The gut-brain axis refers to the bidirectional communication carried out between the central nervous system of the brain and spinal cord, and the enteric nervous system of the gastrointestinal tract. The mutual messaging along this axis also appears to rely on the microbiota that exist within the gut.

The brain has direct connection to the intestinal tract, and vice versa: therefore, just as the thought of a certain food can cause the secretion of digestive juices, a malfunctioning intestine can send its own signals to the brain.

Gut health depression

(B)Eat It: What Can Be Done to Improve Related Well-Being

The gut-brain axis has been shown to influence one’s state of well-being through their ability to manage stress. As a result, the way one’s body, and specifically their digestive system, respond to stressors, has been associated with greater emotional stress levels and levels of depressive symptoms, with persistent neuroinflammation affecting mood and behavior-related brain functions.

The proliferation of beneficial bacteria in the gut also appears to contribute to greater durability in the face of depression. Incorporating probiotics into one’s diet have particularly been found to help improve one’s mental health. A Mediterranean diet, which includes high intakes of olive oil, whole grains, fruit and vegetables, fish, low-fat dairy products, and antioxidants, has been shown to help avoid physical inflammation.

A Western diet, however, with its focus on processed and red meat, high-fat dairy products, refined grains, potatoes, saturated fats, and candy, causes an increase in inflammation, thereby indirectly contributing to the increase in the prevalence of depression.

Highlighting the benefits of probiotic supplements, a study from 2015 found that certain probiotics that are a central player in healthy gut functions, and are also conducive to decreased levels of cortisol—a stress-related hormone shown to play a part in the appearance of depression. Somewhat similarly, fecal transplants containing healthy microbiomes have also been found to facilitate symptom alleviation among patients diagnosed with depression.

In addition to the consumption of certain microbiotics, a balanced diet and regular exercise has been proven to help alleviate gut-related inflammatory stressors, and through this, protect one’s mental health.

Another factor affecting gut health appears to be quality of sleep. Both a lack of sleep and unhealthy eating habits have been connected to gut leakiness, inflammation, and immune dysfunction (immunosenescence).
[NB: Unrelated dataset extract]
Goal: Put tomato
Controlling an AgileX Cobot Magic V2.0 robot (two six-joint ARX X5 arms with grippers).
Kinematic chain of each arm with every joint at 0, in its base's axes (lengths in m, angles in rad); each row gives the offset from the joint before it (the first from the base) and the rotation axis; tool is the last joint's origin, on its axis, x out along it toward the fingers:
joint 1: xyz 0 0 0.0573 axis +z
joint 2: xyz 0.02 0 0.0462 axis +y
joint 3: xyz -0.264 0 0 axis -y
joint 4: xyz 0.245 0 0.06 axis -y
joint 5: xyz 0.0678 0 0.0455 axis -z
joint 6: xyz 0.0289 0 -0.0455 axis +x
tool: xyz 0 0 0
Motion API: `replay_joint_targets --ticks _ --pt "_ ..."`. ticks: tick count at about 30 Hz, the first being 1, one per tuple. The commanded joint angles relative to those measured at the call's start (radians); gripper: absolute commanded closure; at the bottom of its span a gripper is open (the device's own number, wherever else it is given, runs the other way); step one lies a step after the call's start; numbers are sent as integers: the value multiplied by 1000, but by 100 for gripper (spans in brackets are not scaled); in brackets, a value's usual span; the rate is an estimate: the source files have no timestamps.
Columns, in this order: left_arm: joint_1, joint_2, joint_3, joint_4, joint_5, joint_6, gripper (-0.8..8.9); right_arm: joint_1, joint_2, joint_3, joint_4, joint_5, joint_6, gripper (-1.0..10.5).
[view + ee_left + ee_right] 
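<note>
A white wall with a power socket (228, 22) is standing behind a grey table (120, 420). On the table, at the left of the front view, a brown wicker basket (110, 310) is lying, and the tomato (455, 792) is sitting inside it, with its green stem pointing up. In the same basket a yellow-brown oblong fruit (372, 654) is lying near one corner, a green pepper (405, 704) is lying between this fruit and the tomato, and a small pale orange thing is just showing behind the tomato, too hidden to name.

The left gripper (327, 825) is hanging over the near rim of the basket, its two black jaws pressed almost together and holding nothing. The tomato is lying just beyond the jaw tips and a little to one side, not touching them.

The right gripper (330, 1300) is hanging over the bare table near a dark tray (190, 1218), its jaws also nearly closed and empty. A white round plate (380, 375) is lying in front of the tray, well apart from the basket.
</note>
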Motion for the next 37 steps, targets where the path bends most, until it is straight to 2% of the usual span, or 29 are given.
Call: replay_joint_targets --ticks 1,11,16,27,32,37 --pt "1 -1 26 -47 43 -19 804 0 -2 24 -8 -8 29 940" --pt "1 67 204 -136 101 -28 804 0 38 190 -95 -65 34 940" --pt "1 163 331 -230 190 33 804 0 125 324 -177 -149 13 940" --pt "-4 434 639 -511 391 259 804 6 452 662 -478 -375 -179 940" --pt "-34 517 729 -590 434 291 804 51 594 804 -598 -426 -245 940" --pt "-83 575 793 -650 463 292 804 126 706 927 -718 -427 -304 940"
Minimizing one’s exposure to inflammatory-causing medication can also help promote their own mental health. Proton pump inhibitors (PPIs), for example, are commonly used to treat acid reflux or peptic ulcers. PPIs, however, are the drugs most associated with a decrease in gut microbiome diversity, and an overall change in their makeup. The use of PPIs was also linked to an increase in IBD prevalence and one’s immune system.

It should also be mentioned that studies have also found that psychotherapy can also lead to improved gut health, which in turn can favorably affect one’s mental health. A more stable approach to life and its stressors can therefore eventually provide greater well-being when faced with destabilizing factors, in cases of physical health scares, anxiety-inducing relationship experiences, or emotional triggers.